What the task asks:
When you reach the line in the data below that contains "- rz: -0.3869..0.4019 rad", please start repeating lines exactly, and stop after the line that contains "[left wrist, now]", repeating nothing else.

—————

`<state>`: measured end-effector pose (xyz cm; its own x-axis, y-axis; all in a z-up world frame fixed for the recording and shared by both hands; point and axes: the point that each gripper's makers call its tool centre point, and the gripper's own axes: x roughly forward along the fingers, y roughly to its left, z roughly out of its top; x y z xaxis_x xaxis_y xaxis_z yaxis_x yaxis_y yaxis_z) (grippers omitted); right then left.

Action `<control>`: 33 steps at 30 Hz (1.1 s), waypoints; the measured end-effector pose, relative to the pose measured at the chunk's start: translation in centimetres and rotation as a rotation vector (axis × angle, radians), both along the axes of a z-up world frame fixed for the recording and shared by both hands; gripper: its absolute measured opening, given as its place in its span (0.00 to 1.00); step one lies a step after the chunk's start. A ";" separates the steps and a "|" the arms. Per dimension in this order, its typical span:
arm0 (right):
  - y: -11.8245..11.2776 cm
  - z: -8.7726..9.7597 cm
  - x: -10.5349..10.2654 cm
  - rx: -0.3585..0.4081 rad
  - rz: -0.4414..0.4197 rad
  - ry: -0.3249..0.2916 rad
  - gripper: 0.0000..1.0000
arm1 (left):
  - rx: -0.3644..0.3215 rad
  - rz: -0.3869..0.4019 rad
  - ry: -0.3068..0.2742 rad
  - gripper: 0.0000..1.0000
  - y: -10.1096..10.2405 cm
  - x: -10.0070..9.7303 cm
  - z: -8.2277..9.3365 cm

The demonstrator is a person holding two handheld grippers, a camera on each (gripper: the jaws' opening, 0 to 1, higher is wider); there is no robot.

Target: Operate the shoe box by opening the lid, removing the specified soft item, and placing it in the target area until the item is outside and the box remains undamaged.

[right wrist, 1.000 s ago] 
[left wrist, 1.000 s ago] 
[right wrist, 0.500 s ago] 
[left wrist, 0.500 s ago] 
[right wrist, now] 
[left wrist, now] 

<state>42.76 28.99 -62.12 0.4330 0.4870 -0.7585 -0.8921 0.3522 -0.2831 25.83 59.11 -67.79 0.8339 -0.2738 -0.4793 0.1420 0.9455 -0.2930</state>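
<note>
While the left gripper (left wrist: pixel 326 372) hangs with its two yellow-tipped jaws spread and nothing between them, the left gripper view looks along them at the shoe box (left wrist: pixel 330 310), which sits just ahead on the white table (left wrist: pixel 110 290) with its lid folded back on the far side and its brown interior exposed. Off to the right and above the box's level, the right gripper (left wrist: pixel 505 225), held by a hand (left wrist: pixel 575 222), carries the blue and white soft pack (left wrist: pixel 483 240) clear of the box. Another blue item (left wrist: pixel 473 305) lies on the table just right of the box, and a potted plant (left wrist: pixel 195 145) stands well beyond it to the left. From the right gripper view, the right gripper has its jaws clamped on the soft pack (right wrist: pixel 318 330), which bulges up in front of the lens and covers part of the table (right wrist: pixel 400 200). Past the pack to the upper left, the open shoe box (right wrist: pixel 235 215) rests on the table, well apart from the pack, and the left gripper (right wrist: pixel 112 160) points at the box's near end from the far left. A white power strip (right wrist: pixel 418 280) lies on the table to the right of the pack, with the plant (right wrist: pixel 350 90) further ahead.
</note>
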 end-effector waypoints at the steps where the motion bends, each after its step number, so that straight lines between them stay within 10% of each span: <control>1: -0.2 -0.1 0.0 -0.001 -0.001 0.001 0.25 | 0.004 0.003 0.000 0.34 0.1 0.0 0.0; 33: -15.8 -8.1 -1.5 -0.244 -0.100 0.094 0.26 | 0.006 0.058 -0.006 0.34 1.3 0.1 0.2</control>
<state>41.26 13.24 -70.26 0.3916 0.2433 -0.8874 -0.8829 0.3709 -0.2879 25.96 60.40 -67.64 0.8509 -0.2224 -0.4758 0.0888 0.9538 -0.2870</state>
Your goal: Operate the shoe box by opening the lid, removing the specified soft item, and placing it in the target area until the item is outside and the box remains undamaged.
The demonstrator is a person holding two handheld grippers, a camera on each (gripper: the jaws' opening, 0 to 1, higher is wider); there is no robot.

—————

Problem solution:
  - rz: -0.3869..0.4019 rad
  - ry: -0.3068..0.2742 rad
  - gripper: 0.0000..1.0000
  - y: -10.1096..10.2405 cm
  - x: -10.0070..9.7303 cm
  - z: -8.2277..9.3365 cm

The demonstrator is a person holding two handheld grippers, a camera on each (gripper: the jaws' opening, 0 to 1, higher is wider); there is no robot.

Target: Operate the shoe box by opening the lid, removing the specified soft item, and placing it in the target area until the item is outside and the box remains undamaged.

[right wrist, 1.000 s ago] 
[left wrist, 1.000 s ago] 
[right wrist, 0.500 s ago] 
[left wrist, 0.500 s ago] 
[right wrist, now] 
[left wrist, now] 

That completes the answer, and no more is expected.